Jobless claims shrink, services sector slows
On the macroeconomic news front, there was more evidence of the health of the labor market, alongside signs of slowing in both the manufacturing and services sectors. Initial jobless claims fell by 6000 last week to 289,000. The decline came as a surprise, with the consensus estimate calling for no change at 295,000. The fall takes the four-week average for the number of Americans filing first-time claims for unemployment insurance down to 298,750 from 299,500 in the week prior, the first decline in the four-week average since early November. Significantly, last week comprises the sample week used by the Bureau of Labor Statistics for its December Employment Situation report and should keep expectations in place for a solid performance.
Markit’s flash reading for December of its services PMI came in at 53.6, a result that suggests the sector is still expanding, albeit at a slower pace than in November, when the mid-month reading was 56.3. There has been a trend of slowing shown by this indicator every month since June and today’s outcome is the lowest reading since back in February when the economy was hit by extreme weather conditions.
Manufacturing also appears to have hit a speed-bump this month, judging not just by Markit’s flash manufacturing PMI on Tuesday, but also by softness indicated in regional surveys conducted by various Federal Reserve Banks. Monday’s Empire State manufacturing survey slumped into negative territory and though today’s report from the Philly Fed wasn’t quite as bad, it still points to a loss of momentum.
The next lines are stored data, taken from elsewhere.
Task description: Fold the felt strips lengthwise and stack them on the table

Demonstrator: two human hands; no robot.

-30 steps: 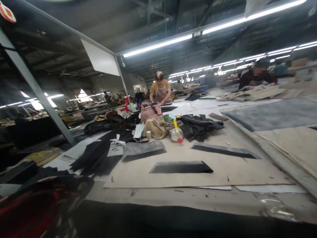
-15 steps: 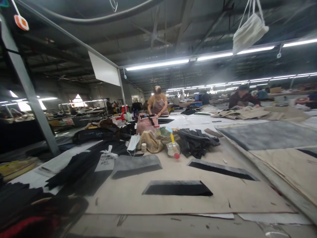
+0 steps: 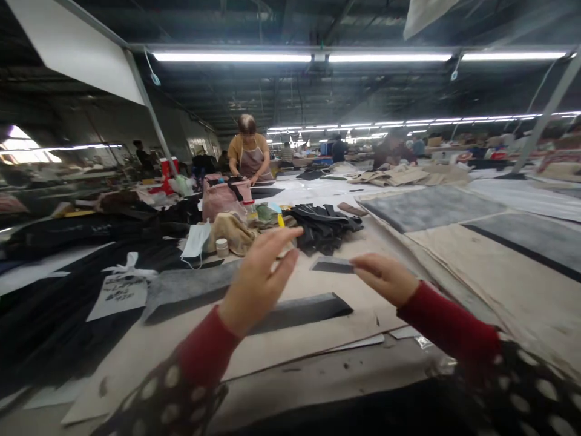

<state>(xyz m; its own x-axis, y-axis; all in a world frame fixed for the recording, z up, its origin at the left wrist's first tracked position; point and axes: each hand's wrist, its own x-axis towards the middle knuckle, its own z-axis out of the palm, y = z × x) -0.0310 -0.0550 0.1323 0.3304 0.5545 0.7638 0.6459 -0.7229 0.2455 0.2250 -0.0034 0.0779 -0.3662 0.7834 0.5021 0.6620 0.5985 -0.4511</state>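
Note:
My left hand (image 3: pixel 261 278) is raised above the table with its fingers stretched out and the thumb apart. Nothing is in it. Beneath it lies a black fabric strip with a grey upper edge (image 3: pixel 304 312), its left part hidden by my wrist. My right hand (image 3: pixel 384 277) reaches in from the right, fingers extended and pointing left. Its fingertips overlap the end of a second grey-and-black fabric strip (image 3: pixel 333 265); whether they touch it I cannot tell. A larger grey-and-black fabric piece (image 3: pixel 195 284) lies left of my left hand.
Black fabric (image 3: pixel 322 227) is heaped behind my hands. A pink bag (image 3: pixel 222 197), a face mask (image 3: pixel 196 241) and a small jar (image 3: pixel 222 247) stand or lie nearby. At left is a handwritten tag (image 3: pixel 120 295). A person in an apron (image 3: pixel 249 151) works across the table.
Both my hands have come into view over the fabric strips. The view has turned, so the tabletop things appear further left and higher.

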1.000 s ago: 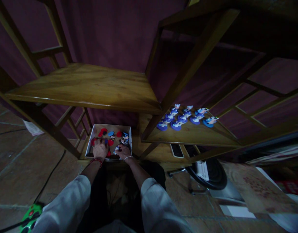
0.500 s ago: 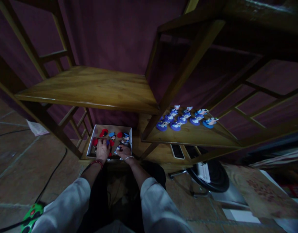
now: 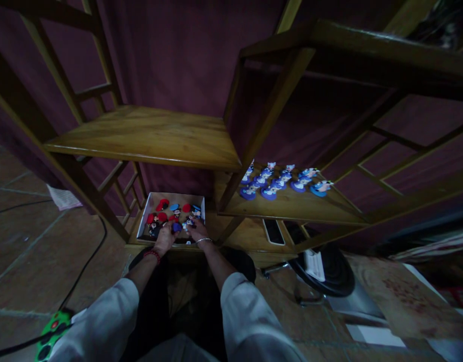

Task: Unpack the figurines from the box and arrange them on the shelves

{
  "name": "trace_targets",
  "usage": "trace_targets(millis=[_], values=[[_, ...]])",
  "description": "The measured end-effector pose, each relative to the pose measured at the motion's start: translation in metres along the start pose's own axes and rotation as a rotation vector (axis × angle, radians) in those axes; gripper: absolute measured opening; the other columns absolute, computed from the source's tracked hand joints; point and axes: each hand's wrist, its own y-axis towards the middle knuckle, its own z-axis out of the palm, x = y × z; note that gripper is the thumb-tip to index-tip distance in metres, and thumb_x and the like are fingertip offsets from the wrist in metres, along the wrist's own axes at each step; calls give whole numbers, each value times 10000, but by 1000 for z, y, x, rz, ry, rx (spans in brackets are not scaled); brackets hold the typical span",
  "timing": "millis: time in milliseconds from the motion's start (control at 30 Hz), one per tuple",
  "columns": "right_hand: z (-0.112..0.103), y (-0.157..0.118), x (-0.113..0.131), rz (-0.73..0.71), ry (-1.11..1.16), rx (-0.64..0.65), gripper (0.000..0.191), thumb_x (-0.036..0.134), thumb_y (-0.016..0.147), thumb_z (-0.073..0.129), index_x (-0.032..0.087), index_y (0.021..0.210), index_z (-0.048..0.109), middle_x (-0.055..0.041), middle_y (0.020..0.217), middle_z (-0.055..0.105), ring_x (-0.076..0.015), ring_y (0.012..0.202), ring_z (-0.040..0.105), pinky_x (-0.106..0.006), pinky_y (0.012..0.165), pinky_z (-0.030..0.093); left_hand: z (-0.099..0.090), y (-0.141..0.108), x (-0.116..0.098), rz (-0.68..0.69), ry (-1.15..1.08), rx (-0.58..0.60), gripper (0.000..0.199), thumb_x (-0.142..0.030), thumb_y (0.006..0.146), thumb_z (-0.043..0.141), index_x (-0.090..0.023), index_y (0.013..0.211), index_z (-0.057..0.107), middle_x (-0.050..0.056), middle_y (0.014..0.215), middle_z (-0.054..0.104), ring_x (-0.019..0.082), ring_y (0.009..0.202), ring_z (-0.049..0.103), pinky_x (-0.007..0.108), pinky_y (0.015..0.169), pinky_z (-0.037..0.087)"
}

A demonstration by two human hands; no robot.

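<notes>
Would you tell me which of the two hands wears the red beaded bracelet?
The left hand wears the red beaded bracelet; the right hand has a silver bangle instead.

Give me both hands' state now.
Left hand: at the blue piece, cannot tell if holding.
Right hand: at a white-blue figure, cannot tell if holding.

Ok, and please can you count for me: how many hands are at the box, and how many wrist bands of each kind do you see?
Hands at the white-edged box: 2 (left hand, right hand)
Red bead bracelet, left wrist: 1
Silver bangle, right wrist: 1
Total: 4
</notes>
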Motion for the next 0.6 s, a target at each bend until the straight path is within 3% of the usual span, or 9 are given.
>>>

The Philly Fed’s General Business Conditions Index, which gauges manufacturing conditions in the Third District, declined to 24.5 in December, after November’s outstanding 40.8. Slowing was apparent across the board, so clearly conditions have slowed; however, November was such a remarkably strong month, that December looking negative in comparison isn’t very surprising and it’s worth bearing in mind that this is the third-highest reading of the Philly Fed survey in 2014.
The next regional manufacturing survey is from the Kansas City Fed and is released 11.00 ET on Friday.